Wendell Phillips wrote, Aug. 17:—

I have just got your oration, and read it immediately, of course,—glad all along that the thing had been done, and with an undertone of rejoicing that you had done it. As I closed the last page I could not help thinking how far ahead you had strode of the C. S. of '32 and '33, and wondering, at the same time, whether I had been all that time playing with pebbles. I hope not. 'Tis a good thing, nobly done, and will make your name dear to many whom you will never hear of. Probably you know this already, as its high position will have attracted to you many a kindly eye which never greeted you before. I went with you in almost every thing,—here and there margining a “de hoc quaere,” which, should we ever be thrown together on a desolate island or in a postchaise, I might get time to talk to you about.

Richard H. Dana, Jr., who was some years younger than Sumner, wrote, Aug. 22:—

I have allowed some time to elapse since you did me the kindness to send me your oration, because I did not want my note to fall upon your table, one among the hundreds every day which you have had, congratulatory, expostulatory, condemnatory, and laudatory. I have not only read it with great interest, but taken a great deal of pleasure in watching its effect as shown by the Cerberus of the press. It is a fair subject for congratulation whenever a man is made, or makes himself, to feel that he is exerting influence upon his fellow-men for that he thinks to be good. How it breaks up ennui, and gives spirit and purpose to life! Surely you have accumulated the horrors of war in a way that no one can escape being affected by them. . . . . It is not for me to speak of the ability of your performance. You will hear of that from better judges. But I may say that I was struck with the manifest earnestness, sincerity, and humaneness of feeling. Nor can I help alluding to the picturesque effect produced.
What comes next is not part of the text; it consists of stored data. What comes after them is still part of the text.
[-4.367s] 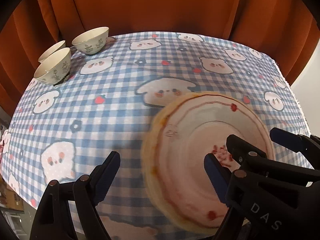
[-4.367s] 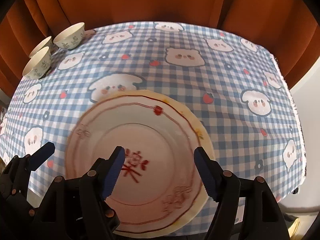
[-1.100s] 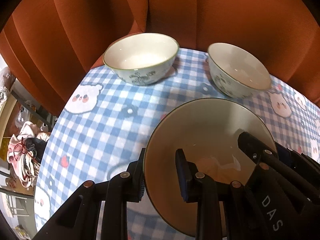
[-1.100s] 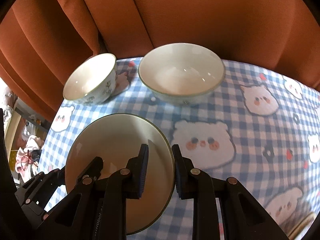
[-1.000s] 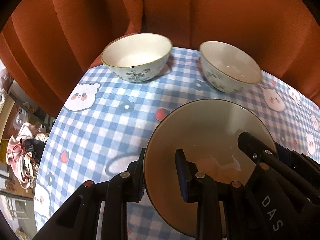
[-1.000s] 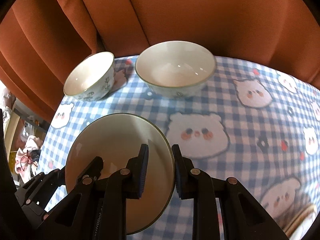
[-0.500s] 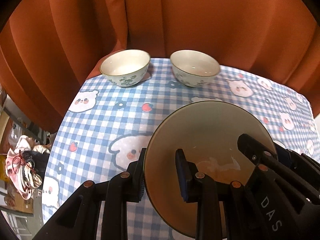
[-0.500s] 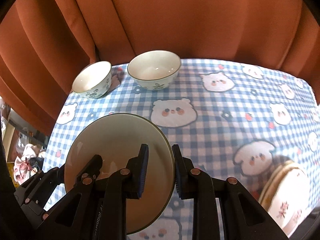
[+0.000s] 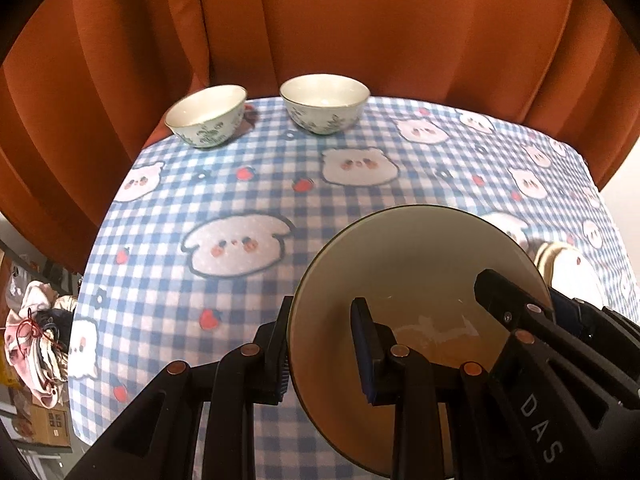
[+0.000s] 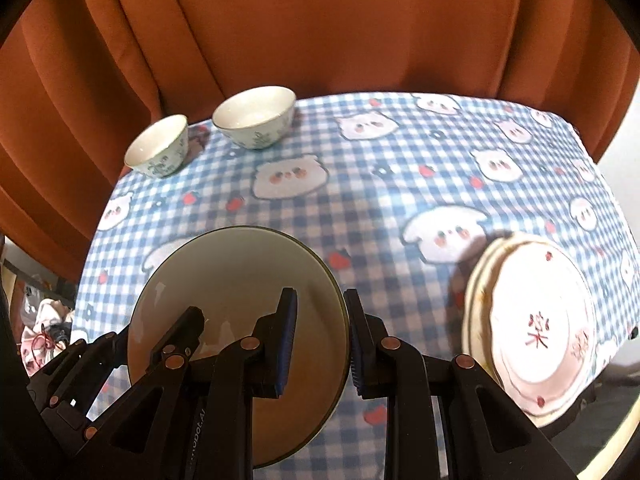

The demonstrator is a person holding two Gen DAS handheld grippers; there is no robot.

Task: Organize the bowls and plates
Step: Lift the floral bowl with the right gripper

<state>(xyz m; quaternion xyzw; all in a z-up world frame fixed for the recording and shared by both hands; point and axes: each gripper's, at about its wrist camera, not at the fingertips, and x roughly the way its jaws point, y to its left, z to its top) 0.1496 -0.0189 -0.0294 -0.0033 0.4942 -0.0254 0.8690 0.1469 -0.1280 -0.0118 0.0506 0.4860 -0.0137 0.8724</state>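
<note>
Both the left gripper (image 9: 322, 344) and the right gripper (image 10: 320, 340) pinch opposite rim edges of one cream bowl (image 10: 236, 300), carried above the checked tablecloth (image 9: 240, 200). To carry it well, both hands should travel together and level, so neither rim slips. The bowl is plain inside with a thin dark rim.

Both fisheye views are moderately lit with a warm cast, and black vignette fills the corners. Straight lines bow outward: the tablecloth (image 9: 248, 208) curves like a dome. Its checks smear with motion blur, worst toward 6 o'clock. The plates (image 10: 536, 332) at 4 o'clock are soft-edged. Pale glare sits inside the held bowl (image 9: 416, 280), which shades the cloth beneath it.
</note>
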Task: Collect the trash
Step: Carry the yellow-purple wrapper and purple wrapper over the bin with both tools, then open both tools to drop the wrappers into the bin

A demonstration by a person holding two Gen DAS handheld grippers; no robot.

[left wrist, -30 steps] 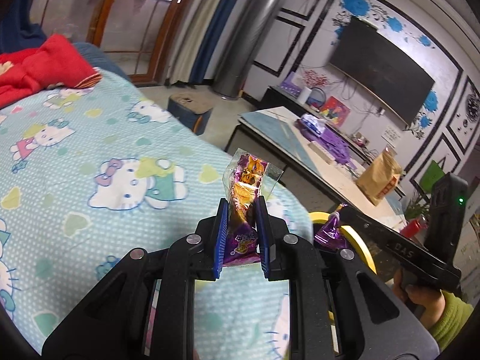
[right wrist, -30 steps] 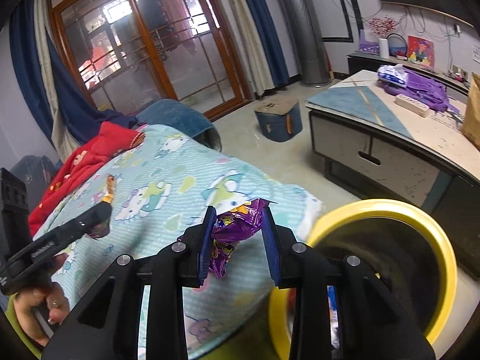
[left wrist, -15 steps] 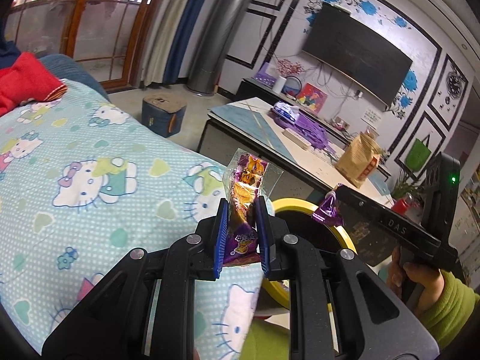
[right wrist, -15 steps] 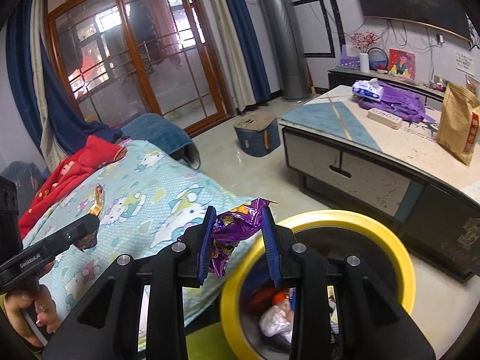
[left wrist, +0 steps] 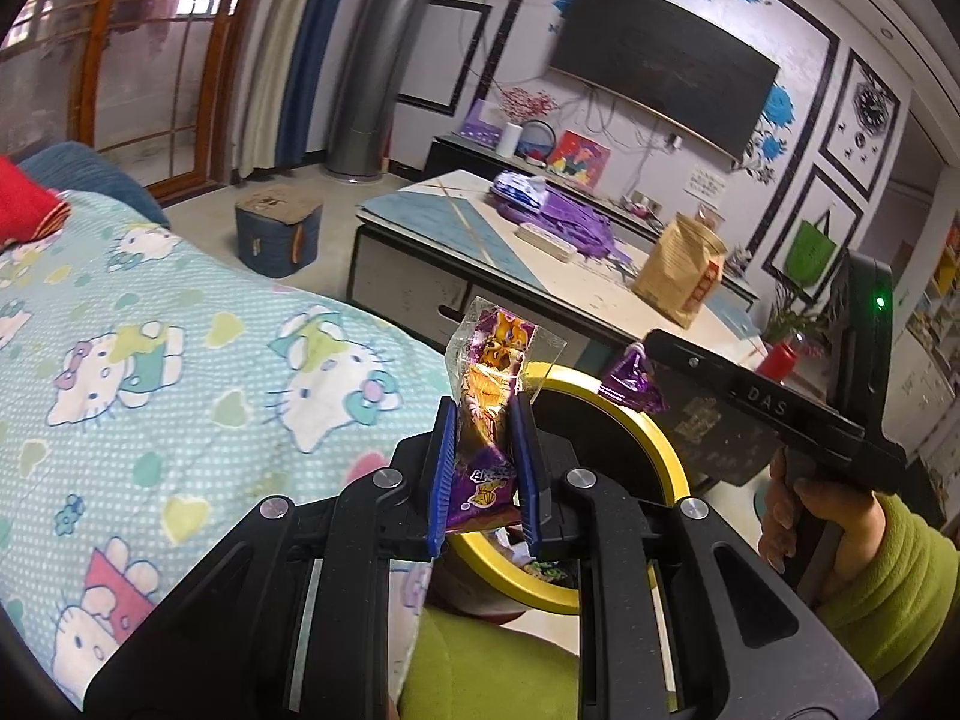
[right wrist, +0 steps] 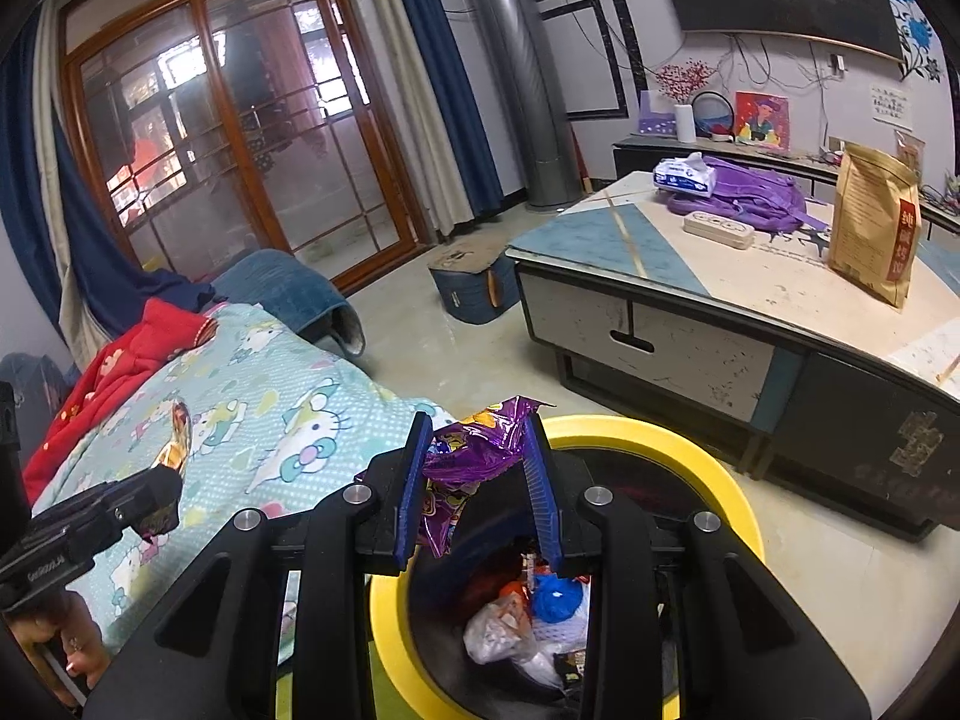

After expressing the wish to have ‘the whole subject of force under Christianity taken up together,’ and suggesting that ‘war is an act of the State, punishing strangers for a violation of a generally recognized law of nations, just as it punishes its own citizens for violating its own municipal law,’ Mr. Dana added: ‘I am truly glad that you have given yourself to such a subject, and with such success. Let me join my congratulations to the host of those you are receiving.’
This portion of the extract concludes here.